Middle school it was my crazy cat that dumped her babies from the ceiling rafters of our garage onto the floor. High school my damn bird got away at like 2 in the morning as I'm writing journal entries for that large summer project we always got for AP english. I'm sitting there and my damn bird just fucking flies by my side window and of course I got and chase it down. It was successful but it took an hour and a half. College, junior year I sit down to write a paper that takes me four hours longer than I had anticipated. FOUR HOURS. I end up being harranged by kitten meowing in my chimney and of course go and rescue that at 3 in the morning and spend an hour trying to find out what the hell to do with it, and another hour fuming over the fact the SPCA emergency officer told me to bring it in in the morning and in the meantime but it in a blanket by a clock and give it tuna juice. TUNA JUICE. why don't they just come get it?

And today as I study for a test I realize I'm missing a book. I went to get said book from my car and this black dog comes up to me. Of course my first inclination is to run screaming. Dogs stink (literally, not metaphorically) and they bite and they can have weird diseases. Let me just take the time to say if this was a CAT it would find food on its own, probably never bother a human on her way to get a book from her car, and wouldn't have rabies.
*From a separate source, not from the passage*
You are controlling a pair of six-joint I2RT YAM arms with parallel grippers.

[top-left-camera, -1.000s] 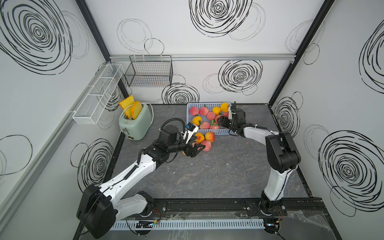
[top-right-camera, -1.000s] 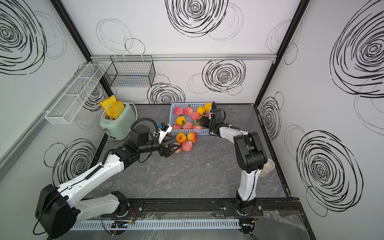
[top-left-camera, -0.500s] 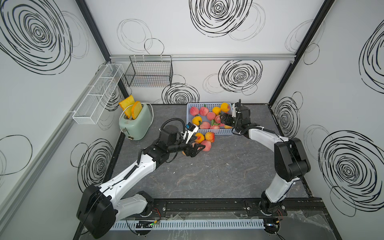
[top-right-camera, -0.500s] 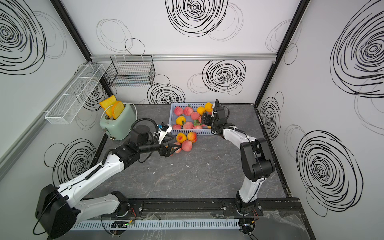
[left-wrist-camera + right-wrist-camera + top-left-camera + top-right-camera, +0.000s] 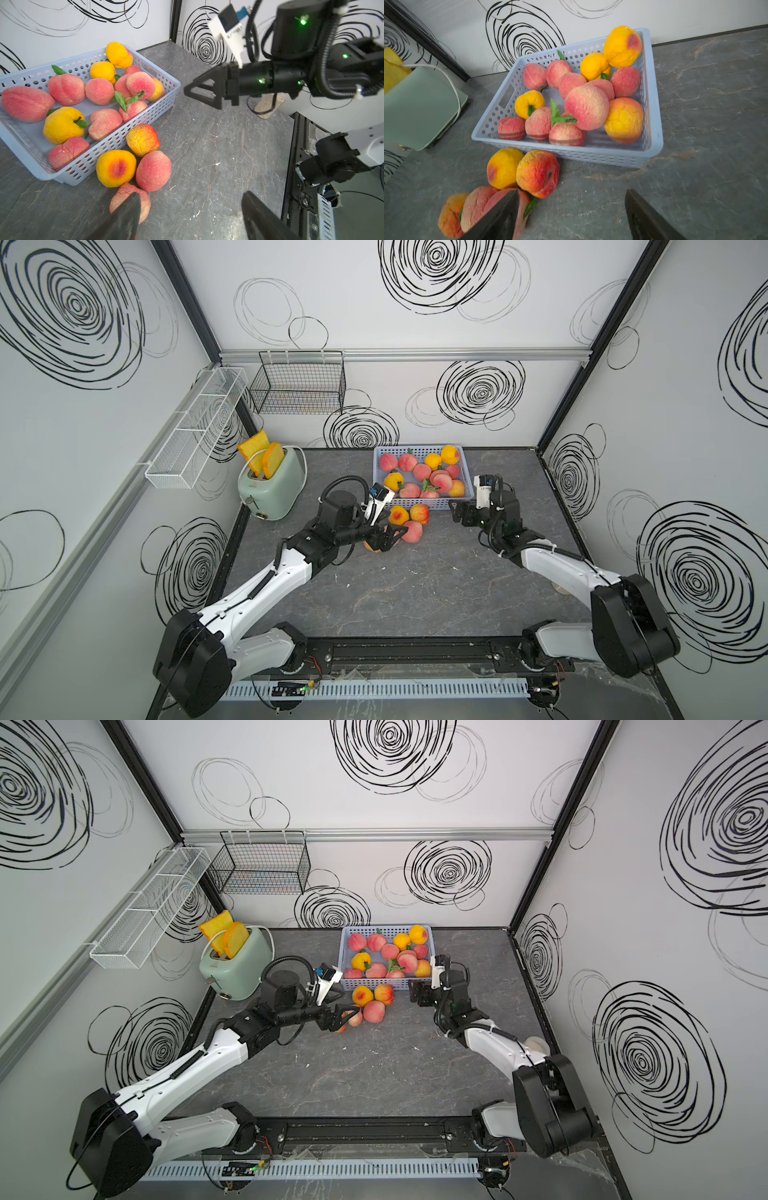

And if it was a cat, it would be ok for it to roam the streets because it would be smart enough to go back home or smart enough not to stay so far it couldn't get back home.

IN ANY CASE (need to get back to studying) the dog comes up to me, I run into my yard and close the door hoping those puppy eyes would just dissapear from my memory entirely. Of course I'm a huge sap, so I get inside, sit down on my desk, get right back up and go LOOKING for this dog. It was no longer in front of my door, so I go LOOKING for it. In my pajamas. In new orleans. In the middle of the night. They just caught a rapist a few blocks down from my house!

I find the dog, coerce it to come back home with me, feed it fake ham (apparently it's so well made even the dog can't tell the difference! That or it was just really hungry).

I get it in my backyard and call the owner, then they come get it. Problem solved.